As shown, wcat reads the file main.cpp and prints out its contents. The "./" before the wcat above is a UNIX thing; it just tells the system which directory to find wcat in (in this case, in the "." (dot) directory, which means the current working directory).
To create the wcat binary, you'll be creating a single source file, wcat.cpp, and writing a little C++ code to implement this simplified version of cat. To compile this program, you will do the following:
prompt> g++ -o wcat wcat.cpp -Wall -Werror
prompt>
This will make a single executable binary called wcat which you can then run as above.
You'll need to learn how to use a few library routines from the C++ standard library (often called libc++) to implement the source code for this program, which we'll assume is in a file called wcat.cpp. All C++ code is automatically linked with the C++ library, which is full of useful functions you can call to implement your program.
For this project, you are required to use the following routines to do file input and output: open, read, write, and close. Whenever you use a new function like this, the first thing you should do is read about it -- how else will you learn to use it properly?
On UNIX systems, the best way to read about such functions is to use what are called the man pages (short for manual). In our HTML/web-driven world, the man pages feel a bit antiquated, but they are useful and informative and generally quite easy to use.
To access the man page for open, for example, just type the following at your UNIX shell prompt:
prompt> man 2 open
Then, read! Reading man pages effectively takes practice; why not start learning now?
We will also give a simple overview here. The open function "opens" a file, which is a common way in UNIX systems to begin the process of file access. In this case, opening a file just gives you back a file descriptor, which is an identifier that you can then passed to other routines to read, write, etc.
Here is a typical usage of open:
int fileDescriptor = open("main.cpp", O_RDONLY);
if (fileDescriptor < 0) {
cerr << "cannot open file" << endl;
exit(1);
}
A couple of points here. First, note that open takes two arguments: the name of the file and the mode. The latter just indicates what we plan to do with the file. In this case, because we wish to read the file, we pass O_RDONLY as the second argument.
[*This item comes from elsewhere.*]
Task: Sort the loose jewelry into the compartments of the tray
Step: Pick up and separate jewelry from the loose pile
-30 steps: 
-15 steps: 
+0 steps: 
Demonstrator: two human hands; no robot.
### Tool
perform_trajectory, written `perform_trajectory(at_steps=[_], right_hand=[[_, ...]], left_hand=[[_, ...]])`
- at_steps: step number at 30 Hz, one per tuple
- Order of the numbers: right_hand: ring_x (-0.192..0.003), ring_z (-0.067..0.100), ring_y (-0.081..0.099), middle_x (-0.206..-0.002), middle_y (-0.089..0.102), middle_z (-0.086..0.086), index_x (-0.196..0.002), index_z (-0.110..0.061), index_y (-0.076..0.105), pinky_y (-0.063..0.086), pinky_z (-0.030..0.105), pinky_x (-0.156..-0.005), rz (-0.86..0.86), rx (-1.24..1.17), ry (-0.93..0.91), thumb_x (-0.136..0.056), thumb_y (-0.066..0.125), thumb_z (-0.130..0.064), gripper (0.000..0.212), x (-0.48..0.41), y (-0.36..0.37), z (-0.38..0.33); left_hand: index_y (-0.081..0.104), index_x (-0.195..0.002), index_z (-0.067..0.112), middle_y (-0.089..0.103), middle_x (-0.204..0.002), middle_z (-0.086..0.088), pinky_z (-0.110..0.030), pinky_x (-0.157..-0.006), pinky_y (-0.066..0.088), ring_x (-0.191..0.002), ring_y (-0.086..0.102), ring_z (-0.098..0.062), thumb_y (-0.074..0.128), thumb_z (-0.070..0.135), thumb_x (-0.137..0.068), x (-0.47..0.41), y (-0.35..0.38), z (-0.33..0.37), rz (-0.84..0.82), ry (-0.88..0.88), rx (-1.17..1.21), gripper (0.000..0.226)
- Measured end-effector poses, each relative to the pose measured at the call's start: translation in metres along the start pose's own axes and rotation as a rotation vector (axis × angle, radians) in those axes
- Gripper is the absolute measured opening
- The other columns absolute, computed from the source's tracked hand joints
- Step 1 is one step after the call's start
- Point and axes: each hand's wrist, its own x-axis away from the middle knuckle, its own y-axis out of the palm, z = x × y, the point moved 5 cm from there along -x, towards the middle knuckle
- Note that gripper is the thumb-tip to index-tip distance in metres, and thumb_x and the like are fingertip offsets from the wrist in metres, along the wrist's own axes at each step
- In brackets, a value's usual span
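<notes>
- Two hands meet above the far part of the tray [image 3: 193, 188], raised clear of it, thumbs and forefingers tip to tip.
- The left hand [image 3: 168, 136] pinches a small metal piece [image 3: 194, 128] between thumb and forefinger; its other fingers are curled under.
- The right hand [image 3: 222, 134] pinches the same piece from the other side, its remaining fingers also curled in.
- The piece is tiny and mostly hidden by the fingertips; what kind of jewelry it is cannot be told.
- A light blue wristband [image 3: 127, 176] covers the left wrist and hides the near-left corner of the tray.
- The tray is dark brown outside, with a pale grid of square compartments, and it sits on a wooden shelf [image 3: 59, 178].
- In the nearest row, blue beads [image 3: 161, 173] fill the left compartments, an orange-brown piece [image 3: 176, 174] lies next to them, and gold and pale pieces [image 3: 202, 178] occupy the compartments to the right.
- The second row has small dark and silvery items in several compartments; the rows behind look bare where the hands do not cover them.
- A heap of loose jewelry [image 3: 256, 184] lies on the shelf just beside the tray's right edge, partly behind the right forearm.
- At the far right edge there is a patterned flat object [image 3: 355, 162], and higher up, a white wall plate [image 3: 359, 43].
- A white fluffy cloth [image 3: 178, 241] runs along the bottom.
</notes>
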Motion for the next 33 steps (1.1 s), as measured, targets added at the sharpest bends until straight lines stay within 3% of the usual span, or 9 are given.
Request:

Read the man pages to see what other options are available.
Second, note the critical checking of whether the open actually succeeded. This is not Java where an exception will be thrown when things goes wrong; rather, it is C++, and it is expected (in good programs, i.e., the only kind you'd want to write) that you always will check if the call succeeded. Reading the man page tells you the details of what is returned when an error is encountered; in this case, the macOS man page says:
If successful, open() returns a non-negative integer, termed a file descriptor. It returns -1 on failure. The file pointer (used to mark
the current position within the file) is set to the beginning of the file.
Thus, as the code above does, please check that open does not return -1 before trying to use the file descriptor it returns.
Third, note that when the error case occurs, the program prints a message and then exits with error status of 1. In UNIX systems, it is traditional to return 0 upon success, and non-zero upon failure. Here, we will use 1 to indicate failure.
Side note: if open() does fail, there are many reasons possible as to why. You can use the functions perror() or strerror() to print out more about why the error occurred; learn about those on your own (using ... you guessed it ... the man pages!).
Once a file is open, there are many different ways to read from it. The one we're requiring here to you is read(), which is used to get input from file descriptors.
To print out file contents, use write(). For example, after reading in a line with read() into a variable buffer and keeping track of the number of bytes that you read in a variable bytesRead, you can just print out the buffer as follows:
write(fileDescriptor, buffer, bytesRead)
Finally, when you are done reading and printing, use close() to close the file (thus indicating you no longer need to read from it).
Details
Your program wcat can be invoked with one or more files on the command line; it should just print out each file in turn.
In all non-error cases, wcat should exit with status code 0, usually by returning a 0 from main() (or by calling exit(0)).
If no files are specified on the command line, wcat should just exit and return 0. Note that this is slightly different than the behavior. of normal UNIX cat (if you'd like to, figure out the difference).
If the program tries to open() a file and fails, it should print the exact message "wcat: cannot open file" (followed by a newline) and exit with status code 1. If multiple files are specified on the command line, the files should be printed out in order until the end of the file list is reached or an error opening a file is reached (at which point the error message is printed and wcat exits).
wgrep
The second utility you will build is called wgrep, a variant of the UNIX tool grep. This tool looks through a file, line by line, trying to find a user-specified search term in the line. If a line has the word within it, the line is printed out, otherwise it is not.
Here is how a user would look for the term foo in the file bar.txt:
prompt> ./wgrep foo bar.txt
this line has foo in it
so does this foolish line; do you see where?
even this line, which has barfood in it, will be printed.
Details
Your program wgrep is always passed a search term and zero or more files to grep through (thus, more than one is possible). It should go through each line and see if the search term is in it; if so, the line should be printed, and if not, the line should be skipped.
The matching is case sensitive. Thus, if searching for foo, lines with Foo will not match.
Lines can be arbitrarily long (that is, you may see many many characters before you encounter a newline character, \n). wgrep should work as expected even with very long lines. For this, you might want to write a function that reads from a file descriptor and buffers data until you reach a newline character.
If wgrep is passed no command-line arguments, it should print "wgrep: searchterm [file ...]" (followed by a newline) and exit with status 1.
If wgrep encounters a file that it cannot open, it should print "wgrep: cannot open file" (followed by a newline) and exit with status 1.
In all other cases, wgrep should exit with return code 0.
If a search term, but no file, is specified, wgrep should work, but instead of reading from a file, wgrep should read from standard input. Doing so is easy, because the file descriptor STDIN_FILENO is already open; you can use read() to read from it.
For simplicity, if passed the empty string as a search string, wgrep can either match NO lines or match ALL lines, both are acceptable.